Copy, without a single change, each line from the one that holds "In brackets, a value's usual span" to the bottom of the entries below, and drop any pictures.
◆ ◆ ◆ ◆ ◆
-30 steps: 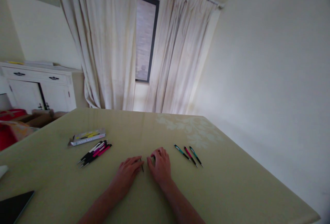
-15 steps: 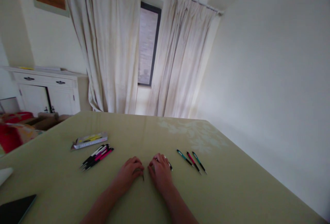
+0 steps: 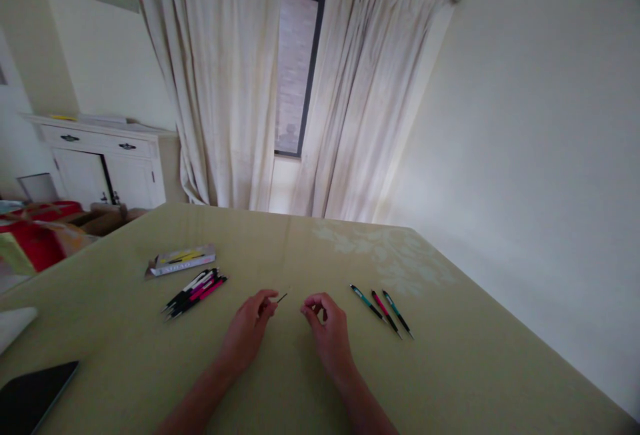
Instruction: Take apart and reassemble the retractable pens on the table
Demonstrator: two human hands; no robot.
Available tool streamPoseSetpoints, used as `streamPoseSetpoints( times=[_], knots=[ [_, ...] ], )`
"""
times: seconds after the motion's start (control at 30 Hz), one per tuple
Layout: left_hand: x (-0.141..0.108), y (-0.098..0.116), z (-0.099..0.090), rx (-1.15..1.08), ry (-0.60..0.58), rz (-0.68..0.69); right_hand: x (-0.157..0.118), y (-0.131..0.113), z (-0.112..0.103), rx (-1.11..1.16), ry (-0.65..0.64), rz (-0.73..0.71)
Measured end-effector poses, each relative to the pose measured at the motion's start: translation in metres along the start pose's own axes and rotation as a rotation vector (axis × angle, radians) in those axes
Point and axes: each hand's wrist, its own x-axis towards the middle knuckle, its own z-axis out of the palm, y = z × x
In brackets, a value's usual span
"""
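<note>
Fingers (image 3: 267,295) of the left hand (image 3: 244,333) pinch a thin dark rod (image 3: 283,297), which slants up and away toward the right and narrows to a pale end. The right hand (image 3: 331,333) is near it, just across a narrow gap, its thumb and forefinger curled into a loop with the tips drawn together; whether anything small is caught between those tips I cannot tell. The rod lies in the space between the two hands, over the middle of the near part of the tabletop (image 3: 450,361), and it is too slight to make out more of it. Whether either hand rests on the surface is unclear.

To the right of the right hand, well apart from it, three pens lie side by side, all slanting the same way with their points toward the near right: a teal pen (image 3: 367,302), a pink pen (image 3: 386,313) and another teal pen (image 3: 397,313), each with a dark grip. On the left, a bundle of pens (image 3: 196,293) in white, purple and pink with black grips lies heaped together, points toward the near left. Just behind the bundle is a pale box (image 3: 184,261) with yellow on its top, its left end open. A dark flat object (image 3: 35,391) and a white object (image 3: 16,327) sit at the left edge.
</note>
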Motion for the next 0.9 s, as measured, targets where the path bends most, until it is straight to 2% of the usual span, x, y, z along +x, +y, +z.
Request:
streamPoseSetpoints(
  times=[0.07, 0.2, 0.33, 0.63, 0.9],
  knots=[
    [0.002, 0.002, -0.001, -0.212, 0.051, -0.051, -0.003, -0.006, 0.001, 0.047, -0.017, -0.005],
    [0.004, 0.007, 0.000, -0.541, 0.045, -0.146, -0.006, -0.014, 0.007, 0.097, -0.092, -0.018],
    [0.000, 0.017, 0.002, -0.751, 0.032, -0.218, -0.007, -0.018, 0.011, 0.193, -0.166, 0.001],
    [-0.004, 0.027, -0.002, -0.856, 0.027, -0.253, -0.008, -0.024, 0.009, 0.252, -0.166, 0.050],
    [-0.008, 0.032, -0.003, -0.837, 0.014, -0.270, -0.007, -0.025, 0.007, 0.225, -0.137, 0.037]
  ],
)
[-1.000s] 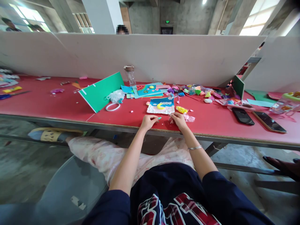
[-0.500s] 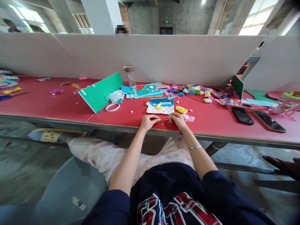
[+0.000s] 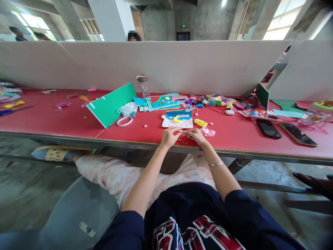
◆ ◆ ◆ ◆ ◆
◆ Answer box ◆
In brackets, a value's usual span
"""
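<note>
Fingers (image 3: 267,295) of the left hand (image 3: 244,333) pinch a thin dark rod (image 3: 283,297), which slants up and away toward the right and narrows to a pale end. The right hand (image 3: 331,333) is near it, just across a narrow gap, its thumb and forefinger curled into a loop with the tips drawn together; whether anything small is caught between those tips I cannot tell. The rod lies in the space between the two hands, over the middle of the near part of the tabletop (image 3: 450,361), and it is too slight to make out more of it. Whether either hand rests on the surface is unclear.

To the right of the right hand, well apart from it, three pens lie side by side, all slanting the same way with their points toward the near right: a teal pen (image 3: 367,302), a pink pen (image 3: 386,313) and another teal pen (image 3: 397,313), each with a dark grip. On the left, a bundle of pens (image 3: 196,293) in white, purple and pink with black grips lies heaped together, points toward the near left. Just behind the bundle is a pale box (image 3: 184,261) with yellow on its top, its left end open. A dark flat object (image 3: 35,391) and a white object (image 3: 16,327) sit at the left edge.
</note>
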Motion for the next 0.9 s, as measured, targets where the path bends most, until it is straight to 2% of the usual span, x, y, z along +x, +y, +z.
Request:
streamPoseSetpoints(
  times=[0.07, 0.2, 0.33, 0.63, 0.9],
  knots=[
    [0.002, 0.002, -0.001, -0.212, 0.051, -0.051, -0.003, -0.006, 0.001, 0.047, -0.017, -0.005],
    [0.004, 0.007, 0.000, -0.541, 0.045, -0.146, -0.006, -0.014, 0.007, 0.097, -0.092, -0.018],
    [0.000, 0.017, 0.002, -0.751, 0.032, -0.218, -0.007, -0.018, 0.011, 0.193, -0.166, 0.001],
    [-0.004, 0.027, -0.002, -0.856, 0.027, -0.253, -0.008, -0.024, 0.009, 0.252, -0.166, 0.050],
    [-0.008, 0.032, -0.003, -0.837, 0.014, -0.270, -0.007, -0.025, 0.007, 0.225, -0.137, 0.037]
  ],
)
[-1.000s] 
[-0.500s] 
[+0.000s] 

No further output is required for this answer.